Arakawa began studying at Kyoto University in 1964, taking general classes for the first two years before focusing on civil engineering. He graduated with a master's degree in 1969, before moving to Boston in 1971 to continue studying civil engineering at the Massachusetts Institute of Technology. He witnessed several protests against the United States involvement in the Vietnam War, but did not participate. Arakawa graduated MIT with a second master's degree in 1972. Following a conversation on campus with a group of young Japanese businessmen, he decided to try to find work with a trading company. Upon returning to Japan, he was hired by Marubeni, a company in Tokyo that developed hotels and office buildings.
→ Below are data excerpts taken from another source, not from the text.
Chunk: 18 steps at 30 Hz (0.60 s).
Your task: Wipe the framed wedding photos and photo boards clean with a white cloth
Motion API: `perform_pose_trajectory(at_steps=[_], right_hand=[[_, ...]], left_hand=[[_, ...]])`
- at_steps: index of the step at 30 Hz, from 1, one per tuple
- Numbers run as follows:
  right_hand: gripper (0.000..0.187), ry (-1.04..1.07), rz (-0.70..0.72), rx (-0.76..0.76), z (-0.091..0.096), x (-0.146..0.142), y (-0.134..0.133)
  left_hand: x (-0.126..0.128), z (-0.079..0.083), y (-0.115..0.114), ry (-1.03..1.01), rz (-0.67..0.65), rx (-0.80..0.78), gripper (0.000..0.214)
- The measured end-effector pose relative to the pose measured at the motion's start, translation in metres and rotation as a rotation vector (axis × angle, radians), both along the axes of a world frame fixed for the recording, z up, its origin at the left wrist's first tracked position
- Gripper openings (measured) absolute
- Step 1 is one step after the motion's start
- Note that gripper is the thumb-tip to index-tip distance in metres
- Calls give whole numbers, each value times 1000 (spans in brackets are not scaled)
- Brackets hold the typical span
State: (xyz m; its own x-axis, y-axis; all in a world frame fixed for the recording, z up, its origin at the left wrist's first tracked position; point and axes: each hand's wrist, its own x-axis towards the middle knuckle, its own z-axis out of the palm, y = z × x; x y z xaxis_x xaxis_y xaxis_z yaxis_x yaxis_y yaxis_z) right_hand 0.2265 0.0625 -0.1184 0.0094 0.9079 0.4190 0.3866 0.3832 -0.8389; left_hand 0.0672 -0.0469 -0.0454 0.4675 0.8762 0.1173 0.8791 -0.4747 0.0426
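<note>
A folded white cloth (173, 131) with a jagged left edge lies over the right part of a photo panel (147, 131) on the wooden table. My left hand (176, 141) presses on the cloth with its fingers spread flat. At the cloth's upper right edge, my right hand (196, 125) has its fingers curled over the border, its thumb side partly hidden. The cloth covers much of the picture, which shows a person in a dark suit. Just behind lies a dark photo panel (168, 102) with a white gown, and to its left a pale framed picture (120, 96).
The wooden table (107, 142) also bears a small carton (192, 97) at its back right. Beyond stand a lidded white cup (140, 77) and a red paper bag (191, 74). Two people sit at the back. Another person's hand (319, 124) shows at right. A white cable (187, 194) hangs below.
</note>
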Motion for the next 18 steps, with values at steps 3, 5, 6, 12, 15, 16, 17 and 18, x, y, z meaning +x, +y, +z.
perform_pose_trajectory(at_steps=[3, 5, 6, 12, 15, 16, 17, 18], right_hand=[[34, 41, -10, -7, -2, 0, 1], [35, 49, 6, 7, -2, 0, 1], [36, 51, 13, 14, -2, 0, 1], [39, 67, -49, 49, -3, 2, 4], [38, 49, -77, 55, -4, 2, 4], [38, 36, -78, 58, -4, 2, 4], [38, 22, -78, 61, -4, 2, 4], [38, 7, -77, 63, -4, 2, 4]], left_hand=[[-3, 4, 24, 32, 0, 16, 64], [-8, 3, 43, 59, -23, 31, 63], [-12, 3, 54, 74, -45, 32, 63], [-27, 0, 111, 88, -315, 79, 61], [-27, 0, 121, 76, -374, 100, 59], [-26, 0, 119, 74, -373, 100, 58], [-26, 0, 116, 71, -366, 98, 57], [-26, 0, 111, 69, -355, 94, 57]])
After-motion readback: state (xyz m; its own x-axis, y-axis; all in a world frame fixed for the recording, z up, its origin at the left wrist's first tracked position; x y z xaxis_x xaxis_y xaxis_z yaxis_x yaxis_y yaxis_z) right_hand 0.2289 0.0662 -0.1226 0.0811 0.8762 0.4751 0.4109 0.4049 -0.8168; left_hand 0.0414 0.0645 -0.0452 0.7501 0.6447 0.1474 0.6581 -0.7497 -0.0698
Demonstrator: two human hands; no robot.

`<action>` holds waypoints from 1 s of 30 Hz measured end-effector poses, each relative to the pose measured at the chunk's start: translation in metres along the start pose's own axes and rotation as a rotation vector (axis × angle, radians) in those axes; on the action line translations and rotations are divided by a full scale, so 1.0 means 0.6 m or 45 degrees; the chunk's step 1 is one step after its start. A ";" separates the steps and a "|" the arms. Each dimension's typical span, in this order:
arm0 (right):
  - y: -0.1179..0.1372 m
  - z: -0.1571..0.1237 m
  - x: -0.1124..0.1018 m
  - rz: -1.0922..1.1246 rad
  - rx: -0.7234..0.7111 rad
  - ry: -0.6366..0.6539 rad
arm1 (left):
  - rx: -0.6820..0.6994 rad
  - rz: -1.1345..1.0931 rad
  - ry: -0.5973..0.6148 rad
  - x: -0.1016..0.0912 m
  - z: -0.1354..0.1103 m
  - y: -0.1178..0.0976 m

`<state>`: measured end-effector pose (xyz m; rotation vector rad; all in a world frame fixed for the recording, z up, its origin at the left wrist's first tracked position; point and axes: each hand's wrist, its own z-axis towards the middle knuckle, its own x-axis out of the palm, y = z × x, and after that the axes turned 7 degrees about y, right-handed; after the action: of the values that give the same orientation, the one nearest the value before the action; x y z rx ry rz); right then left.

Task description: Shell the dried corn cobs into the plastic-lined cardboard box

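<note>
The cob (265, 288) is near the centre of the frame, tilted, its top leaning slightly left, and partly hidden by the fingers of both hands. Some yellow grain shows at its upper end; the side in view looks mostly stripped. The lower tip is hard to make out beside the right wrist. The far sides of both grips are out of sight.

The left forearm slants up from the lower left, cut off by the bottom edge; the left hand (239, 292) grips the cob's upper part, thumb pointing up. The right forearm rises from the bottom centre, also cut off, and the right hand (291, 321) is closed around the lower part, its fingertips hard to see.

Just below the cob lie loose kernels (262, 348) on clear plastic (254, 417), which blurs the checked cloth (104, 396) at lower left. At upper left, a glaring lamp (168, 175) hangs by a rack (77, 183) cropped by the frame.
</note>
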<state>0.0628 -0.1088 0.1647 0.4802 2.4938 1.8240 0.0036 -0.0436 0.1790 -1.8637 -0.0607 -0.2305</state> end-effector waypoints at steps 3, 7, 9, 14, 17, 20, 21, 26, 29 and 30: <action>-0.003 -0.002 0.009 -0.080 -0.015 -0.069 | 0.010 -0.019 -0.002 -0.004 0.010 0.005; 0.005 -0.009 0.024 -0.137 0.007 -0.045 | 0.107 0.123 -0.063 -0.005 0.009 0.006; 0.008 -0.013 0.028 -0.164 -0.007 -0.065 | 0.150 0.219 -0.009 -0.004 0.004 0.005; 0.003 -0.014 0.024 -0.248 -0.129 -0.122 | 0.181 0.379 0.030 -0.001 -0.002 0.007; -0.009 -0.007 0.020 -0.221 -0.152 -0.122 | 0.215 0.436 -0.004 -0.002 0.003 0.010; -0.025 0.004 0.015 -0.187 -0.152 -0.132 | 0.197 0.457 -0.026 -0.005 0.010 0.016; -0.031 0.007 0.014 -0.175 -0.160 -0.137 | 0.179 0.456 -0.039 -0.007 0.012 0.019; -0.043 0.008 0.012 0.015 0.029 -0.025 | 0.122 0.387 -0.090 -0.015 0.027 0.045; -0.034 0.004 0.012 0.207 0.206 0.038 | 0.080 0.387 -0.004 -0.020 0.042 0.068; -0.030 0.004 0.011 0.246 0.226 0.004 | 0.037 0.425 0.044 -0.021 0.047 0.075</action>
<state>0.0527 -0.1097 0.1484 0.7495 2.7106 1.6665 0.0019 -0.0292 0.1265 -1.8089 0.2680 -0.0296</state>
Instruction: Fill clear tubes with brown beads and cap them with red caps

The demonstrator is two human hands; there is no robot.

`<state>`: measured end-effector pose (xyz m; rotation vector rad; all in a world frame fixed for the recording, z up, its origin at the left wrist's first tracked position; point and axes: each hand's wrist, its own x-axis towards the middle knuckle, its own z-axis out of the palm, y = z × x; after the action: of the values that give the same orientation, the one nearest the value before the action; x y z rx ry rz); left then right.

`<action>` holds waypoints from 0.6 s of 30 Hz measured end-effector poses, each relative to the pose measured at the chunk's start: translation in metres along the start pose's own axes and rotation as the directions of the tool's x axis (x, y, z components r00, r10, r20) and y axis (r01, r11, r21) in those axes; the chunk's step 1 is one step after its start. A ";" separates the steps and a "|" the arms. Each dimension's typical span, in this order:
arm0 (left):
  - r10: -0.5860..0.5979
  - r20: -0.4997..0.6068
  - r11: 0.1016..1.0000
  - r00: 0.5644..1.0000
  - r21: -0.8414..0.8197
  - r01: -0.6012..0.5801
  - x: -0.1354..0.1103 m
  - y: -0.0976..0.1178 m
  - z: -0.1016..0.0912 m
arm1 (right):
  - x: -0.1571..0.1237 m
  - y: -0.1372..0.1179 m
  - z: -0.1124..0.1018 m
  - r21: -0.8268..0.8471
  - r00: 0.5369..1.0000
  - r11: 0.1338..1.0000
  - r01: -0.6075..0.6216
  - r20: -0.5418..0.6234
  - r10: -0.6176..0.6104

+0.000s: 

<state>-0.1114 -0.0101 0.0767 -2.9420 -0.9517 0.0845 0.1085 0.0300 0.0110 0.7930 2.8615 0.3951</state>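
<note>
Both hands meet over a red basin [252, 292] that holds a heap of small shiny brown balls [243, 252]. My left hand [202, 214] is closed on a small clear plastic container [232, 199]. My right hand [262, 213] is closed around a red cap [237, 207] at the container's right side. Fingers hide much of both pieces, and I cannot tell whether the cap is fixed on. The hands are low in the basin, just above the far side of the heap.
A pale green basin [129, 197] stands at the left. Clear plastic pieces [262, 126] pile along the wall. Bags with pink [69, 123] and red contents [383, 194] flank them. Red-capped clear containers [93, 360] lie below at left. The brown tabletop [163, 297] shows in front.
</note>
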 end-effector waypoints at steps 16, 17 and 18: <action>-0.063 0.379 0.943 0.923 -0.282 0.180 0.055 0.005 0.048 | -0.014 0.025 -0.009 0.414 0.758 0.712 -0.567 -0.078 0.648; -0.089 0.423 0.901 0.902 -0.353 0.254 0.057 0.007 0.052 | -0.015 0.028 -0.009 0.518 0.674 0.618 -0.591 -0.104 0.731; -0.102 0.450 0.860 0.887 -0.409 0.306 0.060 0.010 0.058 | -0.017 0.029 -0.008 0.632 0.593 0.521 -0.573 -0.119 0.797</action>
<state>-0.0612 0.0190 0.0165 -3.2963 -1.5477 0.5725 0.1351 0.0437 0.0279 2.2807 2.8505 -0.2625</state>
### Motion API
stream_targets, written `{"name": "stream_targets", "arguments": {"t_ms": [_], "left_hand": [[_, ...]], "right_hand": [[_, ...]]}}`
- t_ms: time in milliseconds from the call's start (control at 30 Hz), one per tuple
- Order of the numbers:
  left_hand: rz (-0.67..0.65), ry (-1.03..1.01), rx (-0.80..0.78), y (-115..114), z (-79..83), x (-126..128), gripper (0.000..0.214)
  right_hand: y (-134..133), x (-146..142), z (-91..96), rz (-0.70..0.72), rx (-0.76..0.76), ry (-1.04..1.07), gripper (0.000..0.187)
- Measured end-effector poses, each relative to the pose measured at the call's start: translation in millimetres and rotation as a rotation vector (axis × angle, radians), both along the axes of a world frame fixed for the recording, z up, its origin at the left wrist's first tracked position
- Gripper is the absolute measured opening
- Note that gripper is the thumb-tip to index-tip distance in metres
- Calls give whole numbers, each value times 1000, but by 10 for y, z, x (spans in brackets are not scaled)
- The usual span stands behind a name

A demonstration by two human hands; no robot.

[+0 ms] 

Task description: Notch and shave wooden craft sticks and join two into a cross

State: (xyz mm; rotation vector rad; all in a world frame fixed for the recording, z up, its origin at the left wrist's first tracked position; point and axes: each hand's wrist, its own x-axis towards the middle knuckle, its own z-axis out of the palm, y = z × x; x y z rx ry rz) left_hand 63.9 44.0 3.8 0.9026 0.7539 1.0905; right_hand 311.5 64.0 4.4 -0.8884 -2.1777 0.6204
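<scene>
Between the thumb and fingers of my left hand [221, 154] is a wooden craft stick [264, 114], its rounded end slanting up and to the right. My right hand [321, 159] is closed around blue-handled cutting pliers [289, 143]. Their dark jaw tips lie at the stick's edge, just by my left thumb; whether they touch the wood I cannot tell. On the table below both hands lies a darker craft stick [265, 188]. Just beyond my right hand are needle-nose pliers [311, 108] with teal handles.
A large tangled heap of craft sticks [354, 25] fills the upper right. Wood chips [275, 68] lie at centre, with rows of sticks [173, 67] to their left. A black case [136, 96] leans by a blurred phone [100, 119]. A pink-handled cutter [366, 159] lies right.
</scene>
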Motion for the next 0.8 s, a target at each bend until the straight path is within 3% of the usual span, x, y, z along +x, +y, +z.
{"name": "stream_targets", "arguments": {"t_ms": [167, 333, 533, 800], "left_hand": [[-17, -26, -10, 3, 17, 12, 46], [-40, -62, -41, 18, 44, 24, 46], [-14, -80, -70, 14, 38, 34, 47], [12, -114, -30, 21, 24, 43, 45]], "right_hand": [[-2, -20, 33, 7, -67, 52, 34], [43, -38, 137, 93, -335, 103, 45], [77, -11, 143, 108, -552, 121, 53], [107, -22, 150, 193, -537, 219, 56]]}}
At a Christmas party in Kyoto, Arakawa met Yoko Yamauchi, daughter of Nintendo president Hiroshi Yamauchi. They married in November 1973. Arakawa, along with his wife and three-year-old daughter Maki, moved to Vancouver, Canada in 1977 for work. A second daughter, Masayo, was born in 1978.

Hiroshi Yamauchi offered Arakawa the job of establishing Nintendo of America; while Yoko opposed the position, having seen the impact of the company on her father's life, Arakawa accepted the offer. Arakawa and his wife established an office in Manhattan in 1980, and Arakawa became the company's first president. He had modest success at importing arcade games from the parent company in Japan, and then betting his small company on a huge order of Radar Scope with disastrous reception. This failure prompted the parent company's innovative creation of Donkey Kong, and he converted his warehouse full of useless Radar Scope units into a phenomenally successful inventory of Donkey Kong units. This is the debut of Mario, who Arakawa is credited with naming after the office's Italian landlord Mario Segale. Starting in 1985, he and Howard Lincoln were instrumental in rebuilding the North American video game industry from the crash of 1983, with the launch of the Nintendo Entertainment System. Arakawa also hired Howard Phillips, who would be invaluable to the creation of the Nintendo Power magazine. In January 2002, Arakawa resigned as NoA president and was succeeded by Tatsumi Kimishima, former chief financial officer of Nintendo's Pokémon subsidiary. Arakawa won a lifetime achievement award in February 2007 at the Interactive Achievement Awards.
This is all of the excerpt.